**About this task:** Each of the entries below is to be written out exactly, and the images skipped.
++++ Material for the task ++++
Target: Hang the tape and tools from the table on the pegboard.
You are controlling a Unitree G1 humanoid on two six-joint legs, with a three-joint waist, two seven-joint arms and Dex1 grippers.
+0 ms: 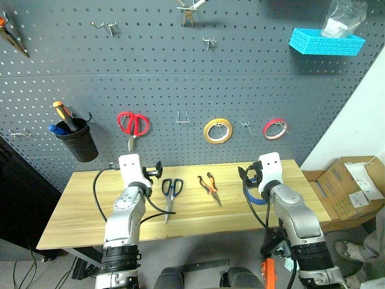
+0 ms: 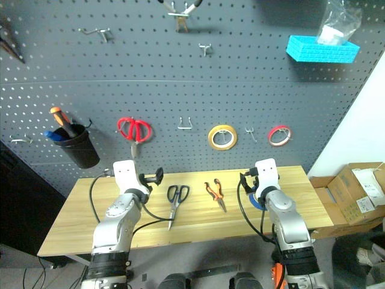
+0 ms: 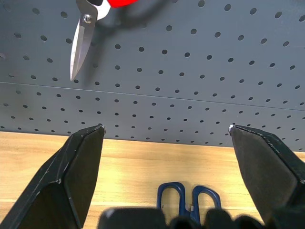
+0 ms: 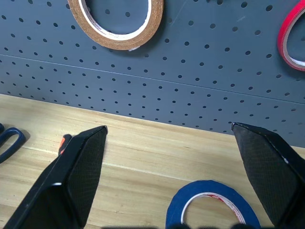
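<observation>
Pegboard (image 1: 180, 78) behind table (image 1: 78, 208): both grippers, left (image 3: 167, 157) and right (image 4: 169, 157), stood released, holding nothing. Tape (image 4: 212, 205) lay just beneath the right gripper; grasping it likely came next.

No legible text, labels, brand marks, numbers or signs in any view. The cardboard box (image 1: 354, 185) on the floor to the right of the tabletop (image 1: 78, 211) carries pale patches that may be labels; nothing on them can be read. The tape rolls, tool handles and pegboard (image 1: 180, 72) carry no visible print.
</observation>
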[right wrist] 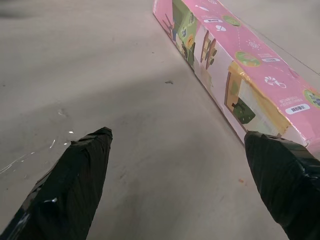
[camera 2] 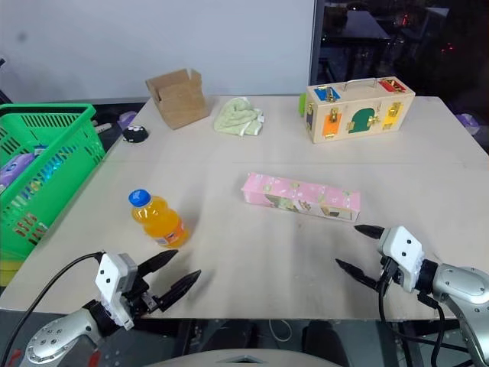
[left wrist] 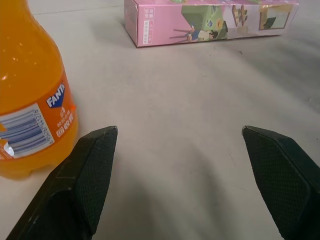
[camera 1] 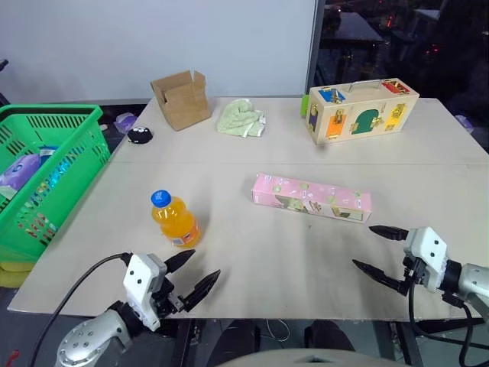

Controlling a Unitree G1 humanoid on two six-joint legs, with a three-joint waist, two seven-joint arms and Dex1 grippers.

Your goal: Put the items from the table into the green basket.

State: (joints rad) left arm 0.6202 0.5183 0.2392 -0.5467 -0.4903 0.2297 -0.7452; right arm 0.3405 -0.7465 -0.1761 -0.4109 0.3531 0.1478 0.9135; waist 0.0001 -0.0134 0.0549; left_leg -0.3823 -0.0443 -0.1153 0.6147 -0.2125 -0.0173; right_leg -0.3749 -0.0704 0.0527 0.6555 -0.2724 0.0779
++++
**Exercise output:**
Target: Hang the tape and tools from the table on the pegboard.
You are controlling a Unitree G1 humanoid on two six-joint legs, with a three-joint waist, two seven-joint arms and Dex1 grippers.
+0 ms: 
+0 ms: 
+0 ms: 
+0 ms: 
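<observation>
Pegboard (image 1: 180, 78) behind table (image 1: 78, 208): both grippers, left (image 3: 167, 157) and right (image 4: 169, 157), stood released, holding nothing. Tape (image 4: 212, 205) lay just beneath the right gripper; grasping it likely came next.

No legible text, labels, brand marks, numbers or signs in any view. The cardboard box (image 1: 354, 185) on the floor to the right of the tabletop (image 1: 78, 211) carries pale patches that may be labels; nothing on them can be read. The tape rolls, tool handles and pegboard (image 1: 180, 72) carry no visible print.
</observation>
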[right wrist] 
[camera 2] 
[left wrist] 
[camera 1] 

Controlling a Unitree G1 humanoid on two six-joint legs, with a three-joint waist, two seven-joint arms and Dex1 grippers.

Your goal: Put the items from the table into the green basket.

State: (joints rad) left arm 0.6202 0.5183 0.2392 -0.5467 -0.4903 0.2297 -0.7452; right arm 0.3405 -0.7465 -0.1761 -0.4109 0.3531 0.1478 0.9135; waist 0.0001 -0.0134 0.0549; left_leg -0.3823 -0.0443 -0.1153 0.6147 -0.2125 -0.0173; right_leg -0.3749 -0.0704 0.0527 0.6555 -0.2724 0.0779

There is nothing more to this exercise.